Task requirements
With all images left out, restate the records below exactly as written.
** Records for the exercise follows **
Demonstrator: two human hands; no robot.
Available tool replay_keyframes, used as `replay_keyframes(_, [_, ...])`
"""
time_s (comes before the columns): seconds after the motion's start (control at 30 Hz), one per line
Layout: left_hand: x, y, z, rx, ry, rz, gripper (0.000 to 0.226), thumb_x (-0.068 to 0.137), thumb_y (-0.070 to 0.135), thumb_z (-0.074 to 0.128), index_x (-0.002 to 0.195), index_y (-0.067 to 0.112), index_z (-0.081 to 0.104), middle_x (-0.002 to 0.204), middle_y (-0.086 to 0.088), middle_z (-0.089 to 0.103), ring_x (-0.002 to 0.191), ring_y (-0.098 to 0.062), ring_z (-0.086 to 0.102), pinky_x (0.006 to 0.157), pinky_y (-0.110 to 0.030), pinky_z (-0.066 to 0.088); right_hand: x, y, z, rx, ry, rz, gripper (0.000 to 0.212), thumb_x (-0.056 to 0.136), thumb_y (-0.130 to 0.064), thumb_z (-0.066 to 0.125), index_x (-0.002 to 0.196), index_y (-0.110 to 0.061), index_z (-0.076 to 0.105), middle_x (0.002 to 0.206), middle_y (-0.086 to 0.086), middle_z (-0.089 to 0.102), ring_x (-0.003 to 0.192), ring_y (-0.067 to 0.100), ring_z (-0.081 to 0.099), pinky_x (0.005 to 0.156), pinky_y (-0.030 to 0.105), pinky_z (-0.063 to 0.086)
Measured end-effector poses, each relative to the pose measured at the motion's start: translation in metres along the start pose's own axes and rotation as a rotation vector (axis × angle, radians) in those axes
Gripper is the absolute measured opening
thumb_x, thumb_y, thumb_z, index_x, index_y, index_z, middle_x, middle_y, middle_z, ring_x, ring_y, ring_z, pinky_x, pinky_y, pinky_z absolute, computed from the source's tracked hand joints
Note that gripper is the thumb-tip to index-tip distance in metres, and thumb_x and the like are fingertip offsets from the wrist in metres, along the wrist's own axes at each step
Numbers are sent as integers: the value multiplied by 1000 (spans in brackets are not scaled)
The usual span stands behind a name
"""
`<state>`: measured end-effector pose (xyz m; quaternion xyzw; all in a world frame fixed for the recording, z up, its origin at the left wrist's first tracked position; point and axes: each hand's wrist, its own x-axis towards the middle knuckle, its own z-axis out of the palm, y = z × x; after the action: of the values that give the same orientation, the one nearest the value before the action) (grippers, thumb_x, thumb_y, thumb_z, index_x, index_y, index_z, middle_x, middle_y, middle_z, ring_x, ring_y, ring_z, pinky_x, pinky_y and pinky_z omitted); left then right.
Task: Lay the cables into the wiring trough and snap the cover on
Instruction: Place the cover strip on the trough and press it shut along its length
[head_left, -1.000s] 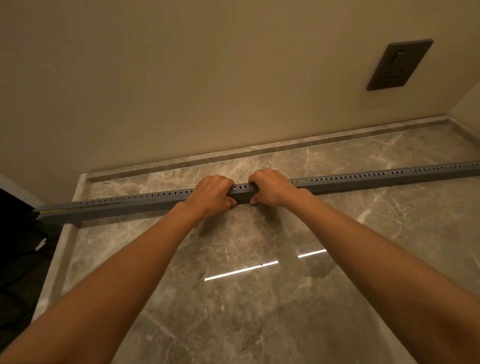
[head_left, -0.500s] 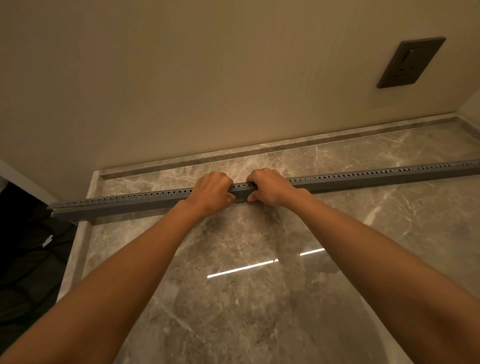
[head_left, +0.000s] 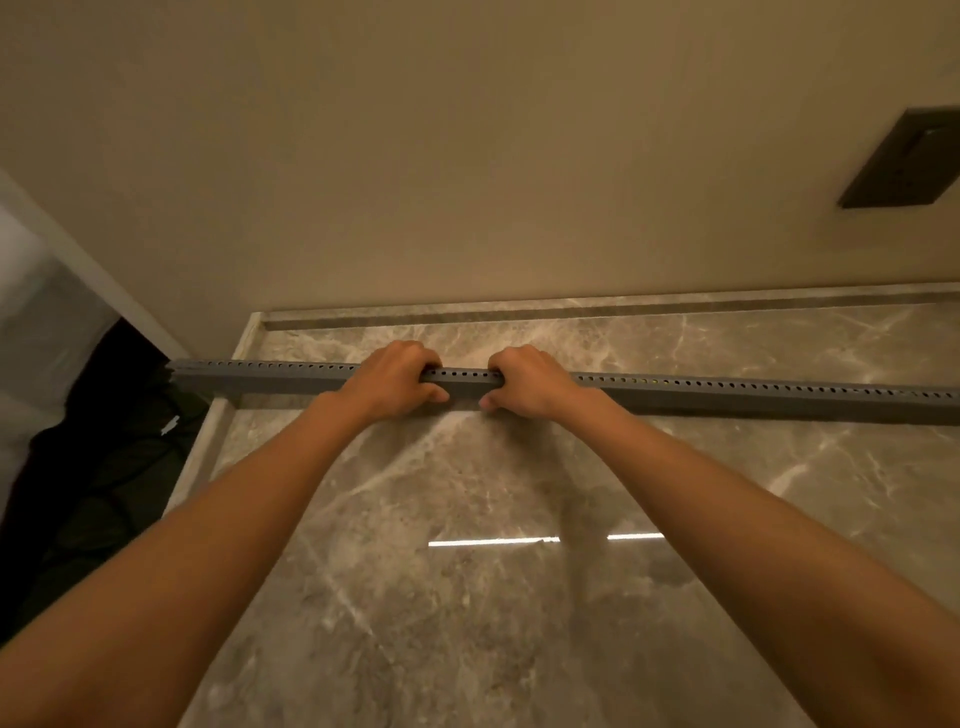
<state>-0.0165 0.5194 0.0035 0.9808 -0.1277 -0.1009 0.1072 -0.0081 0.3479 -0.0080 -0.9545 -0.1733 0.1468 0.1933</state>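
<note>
1. The gray trough (head_left: 727, 396) lies flat on the marble counter (head_left: 467, 613) and runs from left to right. Its left end juts past the counter's left edge, and its right end runs out of the picture.
2. Your left hand (head_left: 392, 382) grasps the trough. The fingers curl over its far top edge and the thumb presses against its near side.
3. Your right hand (head_left: 530, 383) grasps the trough just to the right in the same way. The two hands are apart, with a short bare stretch of trough between them.
4. A row of small holes runs along the top of the trough. You cannot tell from here whether the cover sits on it or whether cables lie inside.
5. Behind the trough, a beige wall (head_left: 415, 156) rises from a raised stone lip at the back of the counter. The trough lies apart from that lip.
6. A dark socket plate (head_left: 904, 156) sits on the wall above the trough's right part and is cut off by the picture's edge.
7. On the near side of the trough, a thin bright streak of light (head_left: 493, 542) shows on the counter between your forearms.
8. Below the trough's left end is a dark heap (head_left: 104, 467), too dim to identify.
</note>
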Motion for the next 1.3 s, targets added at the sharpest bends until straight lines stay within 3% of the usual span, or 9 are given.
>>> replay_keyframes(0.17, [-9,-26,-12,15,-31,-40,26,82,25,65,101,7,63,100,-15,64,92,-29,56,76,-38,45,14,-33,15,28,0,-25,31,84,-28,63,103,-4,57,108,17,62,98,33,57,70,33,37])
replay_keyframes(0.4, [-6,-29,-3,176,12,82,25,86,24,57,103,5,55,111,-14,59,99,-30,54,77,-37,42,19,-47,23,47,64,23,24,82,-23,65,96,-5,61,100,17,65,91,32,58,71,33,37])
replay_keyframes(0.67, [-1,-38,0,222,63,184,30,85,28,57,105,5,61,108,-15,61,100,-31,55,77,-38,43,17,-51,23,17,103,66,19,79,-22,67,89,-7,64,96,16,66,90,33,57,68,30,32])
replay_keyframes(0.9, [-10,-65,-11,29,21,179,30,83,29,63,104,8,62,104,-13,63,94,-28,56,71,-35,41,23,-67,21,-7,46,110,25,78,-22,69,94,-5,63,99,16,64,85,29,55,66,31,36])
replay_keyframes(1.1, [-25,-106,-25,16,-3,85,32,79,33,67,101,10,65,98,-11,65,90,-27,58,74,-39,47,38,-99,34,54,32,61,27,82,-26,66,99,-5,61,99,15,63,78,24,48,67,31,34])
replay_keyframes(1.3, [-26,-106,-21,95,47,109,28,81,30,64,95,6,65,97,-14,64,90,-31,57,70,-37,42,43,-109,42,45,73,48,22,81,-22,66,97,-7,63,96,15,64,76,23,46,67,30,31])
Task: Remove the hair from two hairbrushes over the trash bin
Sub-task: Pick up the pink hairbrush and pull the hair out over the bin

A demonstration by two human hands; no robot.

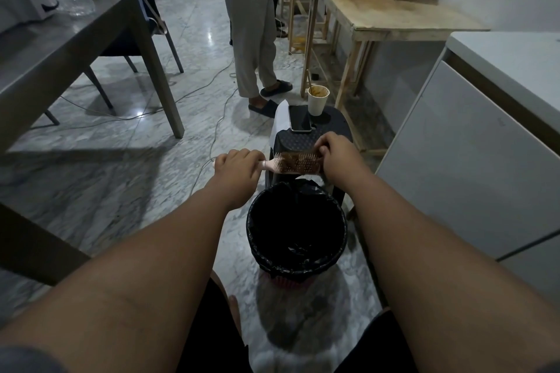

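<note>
the person sits with the trash bin (251, 230) on the floor between the knees, black liner folded over its rim. the pink hairbrush (272, 164) is held up in the air, just past the bin's far edge and in front of a dark plastic stool (298, 141) that carries a phone (300, 118) and a paper cup (317, 101).

the left hand (239, 165) is wrapped round the handle, fingers curled tight about it. the right hand (339, 157) is curled over the far tip of the brush head, with thumb and fingertips pinching into the mat of brown hair (298, 163) there (whether it has hair alone or the head's edge too cannot be told from this angle).

the brush lies nearly level, its long axis running straight across the view: handle to the person's left, head to the right, bristles turned up towards the camera.

the step in hand looks like the first lift of the mat off this brush; no second brush is in view. to do it well, the left hand should keep the handle steady while the right works under the mat at the tip and peels it along the bristles towards the handle, not straight up, so it comes away in one sheet. the brush sits a little beyond the bin's opening, so drawing it back over the liner first would likely keep loose strands from dropping on the floor.
</note>
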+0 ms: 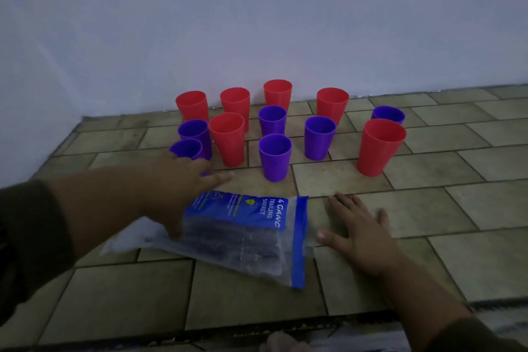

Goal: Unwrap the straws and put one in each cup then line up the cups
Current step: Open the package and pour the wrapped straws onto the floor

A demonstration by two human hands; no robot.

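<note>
The surface is a tabletop of beige rectangular tiles [445, 208], matt and slightly mottled, with dark grout lines. The right hand [360, 230] lies palm down on a tile at its near side. The fingers are straight and spread and hold nothing, and the thumb points at the bag just beside it.

To its left lies a crinkled clear plastic bag with a blue printed header and blue side strip [285, 216]. It is flat on the tiles, angled, and closed over a bundle of dark straws [251, 246] that blur behind the film.

The left hand [183, 183] comes out of a dark olive sleeve [25, 237] and reaches forward over the bag's far left corner. Its fingers are extended and splayed, and its thumb is down on the plastic. It covers the foot of the nearest small purple plastic cup [185, 148]. Whether it touches that cup cannot be told.

Beyond the hands, twelve smooth tapered tumblers stand upright and scattered, with no straw in any:
- Five more purple ones [275, 158] [319, 137] [194, 131] [272, 120] [388, 114].
- Six taller red plastic cups [381, 147] [227, 138] [193, 106] [235, 102] [332, 103] [277, 93].

The rearmost red cups stand close to a plain pale wall [257, 14].
</note>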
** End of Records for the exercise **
Response to this exercise
Demonstrator: two human hands; no robot.
Available tool replay_keyframes, used as `replay_keyframes(_, [_, ...])`
"""
time_s (comes before the columns): seconds after the motion's start (control at 30 Hz), one per line
Layout: left_hand: x, y, z, rx, ry, rz, gripper (0.000 to 0.226), thumb_x (-0.068 to 0.137), thumb_y (-0.070 to 0.135), thumb_z (-0.074 to 0.128), index_x (-0.002 to 0.195), index_y (-0.067 to 0.112), index_z (-0.081 to 0.104), middle_x (-0.002 to 0.204), middle_y (-0.086 to 0.088), middle_z (-0.089 to 0.103), ring_x (-0.002 to 0.191), ring_y (-0.098 to 0.062), ring_z (-0.086 to 0.102), pinky_x (0.006 to 0.157), pinky_y (-0.110 to 0.030), pinky_z (-0.066 to 0.088); right_hand: x, y, z, rx, ry, rz, gripper (0.000 to 0.212), thumb_x (-0.056 to 0.136), thumb_y (-0.130 to 0.064), thumb_z (-0.066 to 0.125), index_x (-0.002 to 0.196), index_y (-0.110 to 0.061), index_z (-0.076 to 0.105), middle_x (0.002 to 0.206), middle_y (-0.086 to 0.086), middle_z (-0.089 to 0.102), ring_x (-0.003 to 0.192), ring_y (-0.067 to 0.100), ring_z (-0.081 to 0.099), pinky_x (0.005 to 0.156), pinky_y (-0.030 to 0.105), pinky_z (-0.063 to 0.086)
Measured end-effector poses, each relative to the pose measured at the motion's start: translation in metres along the start pose's own axes and rotation as a rotation vector (axis × angle, radians) in those axes
Gripper is the absolute measured opening
thumb_x, thumb_y, thumb_z, index_x, index_y, index_z, middle_x, middle_y, middle_z, ring_x, ring_y, ring_z, pinky_x, pinky_y, pinky_z absolute, computed from the source's tracked hand joints
Note that gripper is the thumb-tip to index-tip distance in metres, and thumb_x and the like are fingertip offsets from the wrist in metres, along the wrist's own axes at each step
Numbers are sent as integers: the value multiplied by 1000 (spans in brackets are not scaled)
The usual span stands behind a name
"""
`<state>`: measured end-effector pose (xyz m; quaternion xyzw; all in a world frame fixed for the recording, z up, its origin at the left wrist's first tracked position; point and axes: each hand's wrist, its own x-axis towards the middle knuckle, its own z-axis out of the palm, y = z × x; after the action: of the values that give the same orientation, the one nearest the value before the action) (grippers, thumb_x, thumb_y, thumb_z, index_x, index_y, index_z, middle_x, middle_y, middle_z, ring_x, ring_y, ring_z, pinky_x, pinky_y and pinky_z omitted); left then right.
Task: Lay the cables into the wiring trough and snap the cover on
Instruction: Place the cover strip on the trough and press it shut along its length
[head_left, -1.000s] 
[head_left, -0.500s] 
[head_left, +0.000s] 
<state>-0.0165 0.5194 0.0035 0.9808 -0.1277 -0.1009 0.1072 -0.0081 0.3479 -0.0080 -0.9545 -0.1733 0.1468 0.1933</state>
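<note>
1. The gray trough (head_left: 727, 396) lies flat on the marble counter (head_left: 467, 613) and runs from left to right. Its left end juts past the counter's left edge, and its right end runs out of the picture.
2. Your left hand (head_left: 392, 382) grasps the trough. The fingers curl over its far top edge and the thumb presses against its near side.
3. Your right hand (head_left: 530, 383) grasps the trough just to the right in the same way. The two hands are apart, with a short bare stretch of trough between them.
4. A row of small holes runs along the top of the trough. You cannot tell from here whether the cover sits on it or whether cables lie inside.
5. Behind the trough, a beige wall (head_left: 415, 156) rises from a raised stone lip at the back of the counter. The trough lies apart from that lip.
6. A dark socket plate (head_left: 904, 156) sits on the wall above the trough's right part and is cut off by the picture's edge.
7. On the near side of the trough, a thin bright streak of light (head_left: 493, 542) shows on the counter between your forearms.
8. Below the trough's left end is a dark heap (head_left: 104, 467), too dim to identify.
</note>
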Motion for the next 1.3 s, targets added at the sharpest bends until straight lines stay within 3% of the usual span, or 9 are given.
>>> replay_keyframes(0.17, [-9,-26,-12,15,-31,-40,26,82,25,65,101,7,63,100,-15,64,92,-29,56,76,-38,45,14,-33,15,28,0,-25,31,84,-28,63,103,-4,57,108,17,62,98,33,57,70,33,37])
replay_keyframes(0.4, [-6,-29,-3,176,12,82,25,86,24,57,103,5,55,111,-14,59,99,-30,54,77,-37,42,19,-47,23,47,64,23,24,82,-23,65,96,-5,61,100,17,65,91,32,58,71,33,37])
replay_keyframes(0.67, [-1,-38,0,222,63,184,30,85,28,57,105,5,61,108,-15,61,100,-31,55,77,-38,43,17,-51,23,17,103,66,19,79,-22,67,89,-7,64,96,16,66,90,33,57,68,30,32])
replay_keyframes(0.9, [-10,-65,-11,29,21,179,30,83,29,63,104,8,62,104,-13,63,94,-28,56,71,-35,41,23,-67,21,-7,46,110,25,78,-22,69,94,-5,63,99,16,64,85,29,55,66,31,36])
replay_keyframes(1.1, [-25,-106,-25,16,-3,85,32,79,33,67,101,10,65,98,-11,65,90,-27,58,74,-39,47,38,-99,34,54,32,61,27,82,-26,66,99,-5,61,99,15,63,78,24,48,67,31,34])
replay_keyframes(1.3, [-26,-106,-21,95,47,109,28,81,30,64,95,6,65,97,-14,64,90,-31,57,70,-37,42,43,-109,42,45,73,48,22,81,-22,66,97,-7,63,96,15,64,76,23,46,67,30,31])
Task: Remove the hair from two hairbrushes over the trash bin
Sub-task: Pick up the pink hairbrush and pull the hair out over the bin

A demonstration by two human hands; no robot.


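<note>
the person sits with the trash bin (251, 230) on the floor between the knees, black liner folded over its rim. the pink hairbrush (272, 164) is held up in the air, just past the bin's far edge and in front of a dark plastic stool (298, 141) that carries a phone (300, 118) and a paper cup (317, 101).

the left hand (239, 165) is wrapped round the handle, fingers curled tight about it. the right hand (339, 157) is curled over the far tip of the brush head, with thumb and fingertips pinching into the mat of brown hair (298, 163) there (whether it has hair alone or the head's edge too cannot be told from this angle).

the brush lies nearly level, its long axis running straight across the view: handle to the person's left, head to the right, bristles turned up towards the camera.

the step in hand looks like the first lift of the mat off this brush; no second brush is in view. to do it well, the left hand should keep the handle steady while the right works under the mat at the tip and peels it along the bristles towards the handle, not straight up, so it comes away in one sheet. the brush sits a little beyond the bin's opening, so drawing it back over the liner first would likely keep loose strands from dropping on the floor.
</note>
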+0 ms: 

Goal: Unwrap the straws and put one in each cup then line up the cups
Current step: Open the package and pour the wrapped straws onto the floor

A demonstration by two human hands; no robot.

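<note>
The surface is a tabletop of beige rectangular tiles [445, 208], matt and slightly mottled, with dark grout lines. The right hand [360, 230] lies palm down on a tile at its near side. The fingers are straight and spread and hold nothing, and the thumb points at the bag just beside it.

To its left lies a crinkled clear plastic bag with a blue printed header and blue side strip [285, 216]. It is flat on the tiles, angled, and closed over a bundle of dark straws [251, 246] that blur behind the film.

The left hand [183, 183] comes out of a dark olive sleeve [25, 237] and reaches forward over the bag's far left corner. Its fingers are extended and splayed, and its thumb is down on the plastic. It covers the foot of the nearest small purple plastic cup [185, 148]. Whether it touches that cup cannot be told.

Beyond the hands, twelve smooth tapered tumblers stand upright and scattered, with no straw in any:
- Five more purple ones [275, 158] [319, 137] [194, 131] [272, 120] [388, 114].
- Six taller red plastic cups [381, 147] [227, 138] [193, 106] [235, 102] [332, 103] [277, 93].

The rearmost red cups stand close to a plain pale wall [257, 14].
</note>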

What the exercise asked for is now done.